This research is therefore focused on two primary aims: (i) to illustrate the enhanced biological relevance of 3D cell culture models in mimicking the features of the TME compared to that of the conventional 2D systems and (ii) to evaluate the roles of EGFR and IGF-IR in the behavior of breast cancer cells and the expression of major MMPs using the respective downstream inhibitors, AG1478 and AG1024. By examining the impact of these RTK inhibitors on both MDA-MB-231 (TNBC) and MCF-7 (luminal A) cells in both 2D and 3D models, this study sought to gain deeper insight into the mechanisms driving cancer progression and to determine potential molecular targets for therapeutic strategies.
2. Materials and Methods
2.1. Cell Cultures and Reagents
Luminal A (ERα-positive, low metastatic potential) MCF-7 and TNBC (ERα-negative/ERβ-positive, high metastatic potential) MDA-MB-231 cell lines were purchased from the American Type Culture Collection (ATCC, Manassas, VA, USA). Both breast cancer cell lines were cultured at 37 °C in an atmosphere of 5% CO
2 and 95% air in Dulbecco’s Modified Eagle Medium (DMEM, LM-D1110/500, Biosera, France) complete cell culture medium. The culture medium was supplemented with 100 IU/mL of penicillin, 100 μg/mL of streptomycin, 10 μg/mL of gentamycin sulfate, 2.5 μg/mL of amphotericin B, 1 mM of sodium pyruvate, and 2 mM of L-glutamine (XC-T1715/100, Biosera, France), and 10% fetal bovine serum (FBS, FB-1000/500, Biosera, France). When the cells reached approximately 80–85% confluency, they were sub-cultivated using 1x trypsin–EDTA in PBS (LM-T1706/500, Biosera, France). Every experiment used three distinct biological replicates and was carried out in starvation conditions. Cytarabine, a cytostatic drug, was acquired from Sigma-Aldrich in Saint Louis, Missouri, USA. Dimethyl sulfoxide (DMSO) was used to prepare the stock solutions of the inhibitors Tyrphostin AG1478 (658552, Sigma Aldrich, Merck, Darmstadt, Germany) and Tyrphostin AG1024 (121767, Sigma Chemical Co., St Louis, MO, USA). Treatments with the inhibitors were carried out in serum-free conditions to avoid net effects and to exclude estrogenic effects on our experimental setups. Based on previous data from our group [
22,
23], the working concentrations of AG1478 and AG1024 were 2 μM and 1 μΜ in DMEM with 0% FBS, respectively.

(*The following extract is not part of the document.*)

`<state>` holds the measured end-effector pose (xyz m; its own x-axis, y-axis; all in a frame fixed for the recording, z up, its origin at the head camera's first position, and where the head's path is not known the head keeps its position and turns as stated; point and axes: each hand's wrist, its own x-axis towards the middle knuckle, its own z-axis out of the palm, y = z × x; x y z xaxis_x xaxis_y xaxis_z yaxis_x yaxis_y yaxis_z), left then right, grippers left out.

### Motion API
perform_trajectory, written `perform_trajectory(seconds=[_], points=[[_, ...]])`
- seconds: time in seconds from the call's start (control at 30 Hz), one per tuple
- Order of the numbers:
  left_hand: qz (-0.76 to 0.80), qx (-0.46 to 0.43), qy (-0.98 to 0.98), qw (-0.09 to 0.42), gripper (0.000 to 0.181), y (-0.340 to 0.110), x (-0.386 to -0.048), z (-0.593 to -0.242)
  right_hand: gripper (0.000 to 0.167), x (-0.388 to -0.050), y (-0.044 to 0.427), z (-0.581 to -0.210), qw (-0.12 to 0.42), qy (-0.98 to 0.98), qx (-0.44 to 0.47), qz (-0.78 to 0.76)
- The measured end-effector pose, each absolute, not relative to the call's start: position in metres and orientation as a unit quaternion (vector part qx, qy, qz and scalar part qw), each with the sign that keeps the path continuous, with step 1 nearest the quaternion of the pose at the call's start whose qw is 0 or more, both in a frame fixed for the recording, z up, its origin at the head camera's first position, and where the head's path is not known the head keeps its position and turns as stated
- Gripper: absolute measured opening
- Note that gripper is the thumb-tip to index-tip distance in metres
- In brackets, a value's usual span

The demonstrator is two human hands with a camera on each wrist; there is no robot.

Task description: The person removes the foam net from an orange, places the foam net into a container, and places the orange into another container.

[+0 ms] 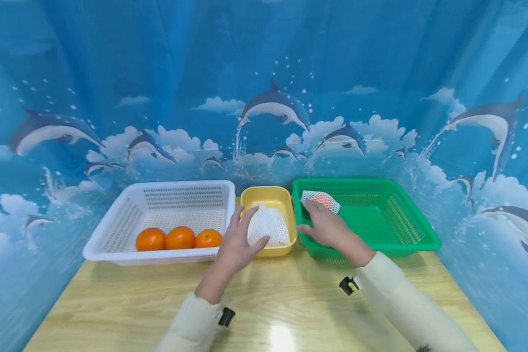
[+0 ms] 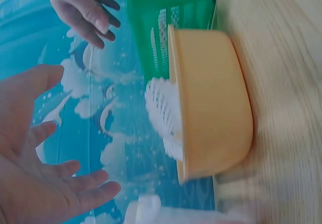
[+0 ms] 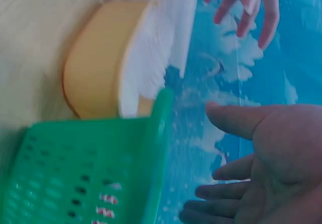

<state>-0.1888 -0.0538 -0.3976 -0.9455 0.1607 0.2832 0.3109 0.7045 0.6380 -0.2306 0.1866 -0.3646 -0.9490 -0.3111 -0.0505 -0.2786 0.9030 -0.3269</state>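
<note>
My left hand (image 1: 238, 244) hovers between the white basket and the yellow box (image 1: 270, 251), fingers spread and holding nothing. White foam nets (image 1: 268, 227) lie in that box, and in the left wrist view they stick up past its rim. My right hand (image 1: 327, 226) is over the left side of the green basket (image 1: 405, 247), with its palm bare in the right wrist view. Just beyond its fingers, an orange in a white foam net (image 1: 321, 200) lies inside the green basket. Three bare oranges (image 1: 180, 238) sit in a row along the near side of the white basket (image 1: 107, 255).
The three containers stand side by side on a light wooden table (image 1: 290, 298). A blue curtain (image 1: 255, 58) printed with dolphins hangs behind and on both sides. Black clips (image 1: 348, 285) show by the sleeves.
</note>
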Motion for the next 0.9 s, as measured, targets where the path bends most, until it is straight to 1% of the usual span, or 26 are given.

2.2. RNA Isolation, cDNA Synthesis, and Real-Time qPCR Analysis in 3D Conditions
Both breast cancer cell lines were plated into ultra-low-adhesion 96-well plates (83.3925.400, SARSTEDT, Nümbrecht, Germany) at a density of 15,000 cells per well. Th cells were left in complete medium for 3 days to form spheroids and then starved with serum-free medium (0% FBS) for 16–20 h. Then, the inhibitors [AG1478 (2 μΜ), AG1024 (1 μΜ), and a mixture of both (AG1478 + AG1024] were added to the serum-free medium, and the spheroids were incubated for 24 h. On the next day, the spheroids were harvested and stored at −80 °C. Using the NucleoSpinRNA II Kit (Macherey-Nagel, Duren, Germany), total RNA was extracted from the cells. The absorbance of the RNA extracted at 260 nm was used to quantify it. By analyzing 260/280 nm and 260/230 nm ratios of each RNA extract, RNA purity was guaranteed. Using KAPA Taq Ready Mix DNA Polymerase (KAPA BIOSYSTEMS, Wilmington, MA, USA) and the PrimeScript TM1st strand cDNA ideal real-time synthesis kit (Takara Bio Inc., Goteborg, Sweden), the total RNA was reverse-transcribed. Following the manufacturer’s instructions, a real-time PCR analysis was performed. The Rotor Gene Q was used for amplification (Qiagen, Germantown, MD, USA). Every reaction was carried out in triplicate, and for assay validation, a standard curve was always provided for every pair of primers. A fluorescence threshold above the background was set to determine the threshold cycle (Ct) number, which corresponded to the point during the early logarithmic phase of amplification where product accumulation became detectable for measurement. Using the ΔΔCt method, the relative expressions of several gene transcripts were determined. The Ct values of each one of the genes of interest were normalized to the Ct value of the housekeeping gene. To ensure accurate normalization of the real-time qPCR data, we followed the MIQE (Minimum Information for Publication of Quantitative Real-Time PCR Experiments) guidelines, and we initially assessed both the
GAPDH and
ACTB housekeeping genes, which were confirmed to exhibit stable expression across all experimental conditions. For clarity and to avoid redundancy in the data presentation, the qPCR results were normalized using
ACTB alone, as its expression remained consistently stable and representative of the normalization strategy employed. Fold changes were calculated as 2
−ΔΔCt (arbitrary units). Detailed information about the target genes, as well as the primers utilized, is listed in
Table 1.
2.3. The Proliferation Assay in 2D Conditions
MCF-7 and MDA-MB-231 cells were seeded into 96-well plates at a density of 7500 and 5000 cells per well, respectively. Following a 24 h incubation period in complete medium, as previously mentioned, the media was switched to serum-free, and the cells were starved for the whole night. The cells were cultured for 24 h after the addition of the inhibitors AG1478 (2 μM) and AG1024 (1 μΜ) and a combination of both (AG1478 + AG1024) to the serum-free medium (0% FBS). To evaluate the effect of the TKIs on cell proliferation, the WST-1 assay was used. Briefly, 10 μL of WST-1 reagent was added to each well. Following 1 h of incubation, the plates were transferred onto a bench rocker for 5 min in the dark to prevent light degradation. Finally, a Tecan photometer (with a reference wavelength at 650 nm) was used to quantify each well’s optical density/absorbance at 450 nm. For all measurements, the absorbance of a blank sample was recorded and subtracted to correct for the background signal. Subsequently, the values of the experimental samples were normalized to the control conditions.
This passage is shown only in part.